> **Action item**: Produce a verbatim copy of the data below that contains no pictures.
____________
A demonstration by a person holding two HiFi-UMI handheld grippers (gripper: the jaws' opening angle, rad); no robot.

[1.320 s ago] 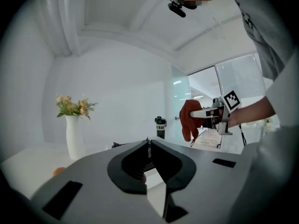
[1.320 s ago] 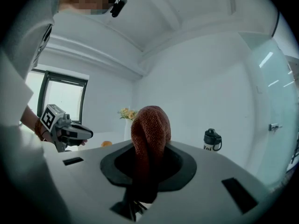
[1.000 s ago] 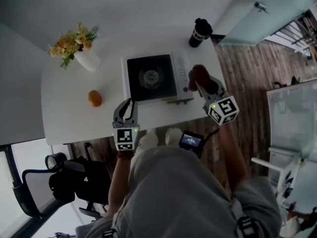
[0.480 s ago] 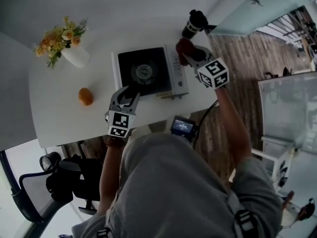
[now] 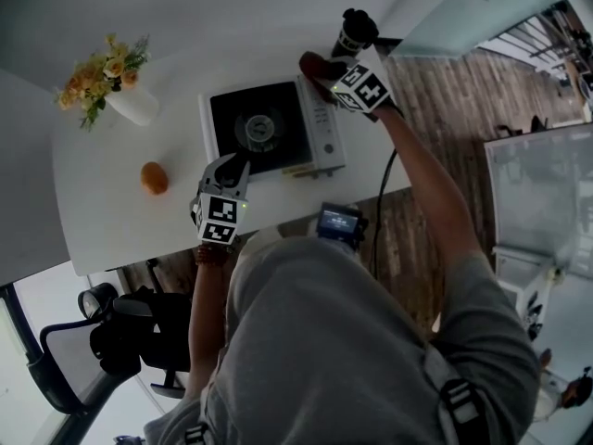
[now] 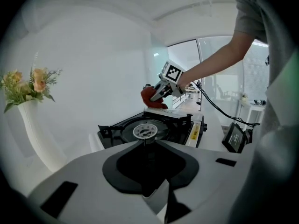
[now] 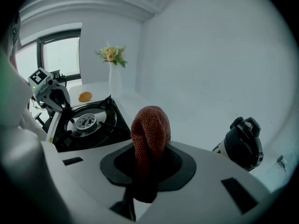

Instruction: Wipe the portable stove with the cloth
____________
> **Expected answer**:
A demonstration by a person holding two HiFi-UMI handheld grippers (gripper: the jaws' opening angle, rad); no robot.

[1.320 s ago] 
[1.320 s ago] 
[1.000 s ago] 
[0.480 s ago] 
[now] 
[now] 
[now] 

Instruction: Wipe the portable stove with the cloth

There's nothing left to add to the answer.